Ainsi, d’une conception de la pratique comme art de faire, on passe à une conception de la pratique perçue comme une science appliquée. L’exercice de la profession repose sur un travail rigoureux de rationalité technique. L’application de la science fondamentale conduit à l’ingénierie qui à son tour propose des règles et des méthodes applicables à la résolution de problèmes mettant en jeu des choix instrumentaux (Schön, 1983, 1986). Certes, cette conception vient combler plusieurs lacunes relatives à la conception précédente de la pratique en l’engageant, entre autre, dans un véritable projet scientifique et intellectuel. Toutefois, on note que cette nouvelle conception de la pratique s’inscrit dans une projection mécaniste et une praxéologie instrumentale. Celles-ci fondent le paradigme ayant dominé le développement des théories organisationnelles et de la pratique managériale (Morgan, 2006; Tsoukas et Cummings, 1997; Ackoff, 1979). Il découle de ce contexte l’adoption erronée du modèle épistémologique de la science appliquée pour rendre compte de la pratique du management de projet. C’est précisément ce que dénonce Schön (1986), car la pratique professionnelle est alors essentiellement conçue comme une technique :

Rigorous professional practice is conceived as essentially technical. Its rigor depends on the use of describable, testable, replicable techniques derived from scientific research, based on knowledge that is objective, consensual, cumulative, and convergent. (Schön, 1986, p.61.)

L’emploi d’un tel cadre épistémologique est fautif, car le passage de la théorie à la pratique que recouvre le terme « appliquée » ne va pas de soi. Sur le plan de la pratique et de l’acte de management de projet, ceci implique de remplacer les raisonnements réalisés des acteurs de projets par ceux des mathématiciens et des sciences formelles. Or, comme le souligne Schön (1986), ceci ne convient pas à la pratique profesionnelle.

Yet a professional who really tried to confine his practice to the rigorous application of research-based technique would find not only that he could not work on the most important problems but that he could not practice in the real world at all. (Schön, 1986, p. 65.)

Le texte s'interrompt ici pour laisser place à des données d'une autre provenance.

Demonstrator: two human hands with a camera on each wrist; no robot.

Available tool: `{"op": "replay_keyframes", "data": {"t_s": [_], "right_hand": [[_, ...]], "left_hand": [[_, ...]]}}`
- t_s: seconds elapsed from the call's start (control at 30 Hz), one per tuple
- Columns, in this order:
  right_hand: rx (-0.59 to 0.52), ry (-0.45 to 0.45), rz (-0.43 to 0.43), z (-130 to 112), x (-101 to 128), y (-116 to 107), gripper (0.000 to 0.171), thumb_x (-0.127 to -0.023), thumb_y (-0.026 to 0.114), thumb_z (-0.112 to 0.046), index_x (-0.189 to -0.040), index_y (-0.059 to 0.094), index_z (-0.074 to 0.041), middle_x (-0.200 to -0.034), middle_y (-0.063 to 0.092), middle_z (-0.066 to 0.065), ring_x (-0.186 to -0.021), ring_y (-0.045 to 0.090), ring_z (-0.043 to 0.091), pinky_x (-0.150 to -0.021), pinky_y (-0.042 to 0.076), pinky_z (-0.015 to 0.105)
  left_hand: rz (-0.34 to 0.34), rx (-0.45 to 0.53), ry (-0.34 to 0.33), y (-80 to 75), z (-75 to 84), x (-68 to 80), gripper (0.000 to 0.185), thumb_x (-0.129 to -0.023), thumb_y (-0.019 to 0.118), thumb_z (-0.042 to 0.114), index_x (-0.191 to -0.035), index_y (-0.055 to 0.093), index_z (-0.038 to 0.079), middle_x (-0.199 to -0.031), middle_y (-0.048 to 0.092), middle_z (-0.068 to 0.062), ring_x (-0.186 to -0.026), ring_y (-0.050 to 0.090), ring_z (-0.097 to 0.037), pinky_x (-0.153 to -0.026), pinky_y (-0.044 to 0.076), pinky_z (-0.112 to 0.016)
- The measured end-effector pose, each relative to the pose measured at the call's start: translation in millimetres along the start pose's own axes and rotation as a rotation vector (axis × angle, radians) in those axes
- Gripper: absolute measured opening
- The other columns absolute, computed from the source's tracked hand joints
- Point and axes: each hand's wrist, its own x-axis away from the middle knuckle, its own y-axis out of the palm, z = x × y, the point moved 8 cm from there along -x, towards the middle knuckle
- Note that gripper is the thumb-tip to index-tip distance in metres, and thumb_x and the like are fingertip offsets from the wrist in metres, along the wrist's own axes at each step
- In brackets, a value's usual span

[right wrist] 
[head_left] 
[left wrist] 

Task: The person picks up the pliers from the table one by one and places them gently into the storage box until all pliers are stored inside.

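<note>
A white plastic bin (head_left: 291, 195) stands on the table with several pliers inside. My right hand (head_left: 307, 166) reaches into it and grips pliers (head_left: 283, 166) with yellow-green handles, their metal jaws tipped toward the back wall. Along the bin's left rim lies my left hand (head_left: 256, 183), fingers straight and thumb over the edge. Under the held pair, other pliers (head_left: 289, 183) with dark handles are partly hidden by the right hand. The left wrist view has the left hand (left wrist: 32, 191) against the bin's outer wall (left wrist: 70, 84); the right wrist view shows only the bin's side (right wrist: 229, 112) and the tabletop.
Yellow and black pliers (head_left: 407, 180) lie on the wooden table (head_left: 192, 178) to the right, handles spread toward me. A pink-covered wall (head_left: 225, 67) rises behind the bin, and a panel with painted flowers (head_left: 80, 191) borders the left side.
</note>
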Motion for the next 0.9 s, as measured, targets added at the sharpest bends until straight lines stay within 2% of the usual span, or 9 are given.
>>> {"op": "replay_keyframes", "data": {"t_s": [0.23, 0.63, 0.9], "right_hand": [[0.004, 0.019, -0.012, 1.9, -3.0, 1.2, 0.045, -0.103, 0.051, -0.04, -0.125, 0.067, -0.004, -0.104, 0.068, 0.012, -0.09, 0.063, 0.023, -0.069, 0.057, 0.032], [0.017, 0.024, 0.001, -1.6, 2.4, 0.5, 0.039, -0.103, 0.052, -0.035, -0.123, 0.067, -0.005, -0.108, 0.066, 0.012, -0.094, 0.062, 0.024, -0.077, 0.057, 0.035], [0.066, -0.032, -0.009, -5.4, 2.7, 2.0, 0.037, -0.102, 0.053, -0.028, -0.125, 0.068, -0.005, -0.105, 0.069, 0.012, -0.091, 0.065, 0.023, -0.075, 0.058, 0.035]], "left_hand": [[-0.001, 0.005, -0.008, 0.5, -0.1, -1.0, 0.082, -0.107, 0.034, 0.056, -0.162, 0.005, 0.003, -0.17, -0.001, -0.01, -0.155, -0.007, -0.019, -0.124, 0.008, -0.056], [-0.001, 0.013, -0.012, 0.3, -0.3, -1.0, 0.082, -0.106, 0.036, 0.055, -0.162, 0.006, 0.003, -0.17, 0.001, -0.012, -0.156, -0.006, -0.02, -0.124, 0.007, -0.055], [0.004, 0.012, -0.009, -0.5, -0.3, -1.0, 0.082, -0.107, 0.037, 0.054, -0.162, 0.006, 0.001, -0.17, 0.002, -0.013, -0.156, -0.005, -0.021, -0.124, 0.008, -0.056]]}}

Bref, dans l’exercice quotidien de sa pratique, l’acteur de projet n’agit pas selon un mode de raisonnement « more geometrico » et l’acte de management de projet ne consiste pas en une déduction qui découlerait logiquement d’un ensemble de prémisses. La logique mise en évidence par les acteurs en contexte de projet déborde largement le cadre des problèmes formels. En fait, comme l’ont suggéré Perelman et Olbrechts-Tyteca (2000) dans leur traité sur l’argumentation, dès lors qu’il s’agit d’examiner un contexte et de l’interpréter, les raisonnements humains ne peuvent plus être réduits à la logique formelle puisqu’ils ont recours à des moyens de preuve qui ne sont pas démonstratifs, mais bien argumentatifs. Ces moyens de preuve impliquent que le passage d’une proposition théorique à la pratique, donc d’une proposition généralisée et universelle à une situation de projet singulière, demande des acteurs qu’ils réalisent un effort d’interprétation, de contextualisation, de compréhension, d’évaluation, d’invention, de décision et d’action en tenant compte des facteurs historiques et humains. Bref, l’acte de management de projet n’est pas automatisable, computable et il ne consiste pas à déduire logiquement une conclusion d’un ensemble de prémisses déjà données. Les projets se déploient sur un espace- temps complexe où se trouvent sollicités plusieurs pôles distincts1 simultanément et l’acte de management de projet s’inscrit dans un espace instable oscillant entre de multiples dimensions aussi bien physiques, économiques et sociales que psychologiques, culturelles et politiques. En plaçant l’action managériale dans le cadre d’un environnement incertain et ambigu et non plus dans celui d’un système bien paramétré, la prochaine génération de modèles va proposer le renouvelement de notre conception de la pratique du management de projet.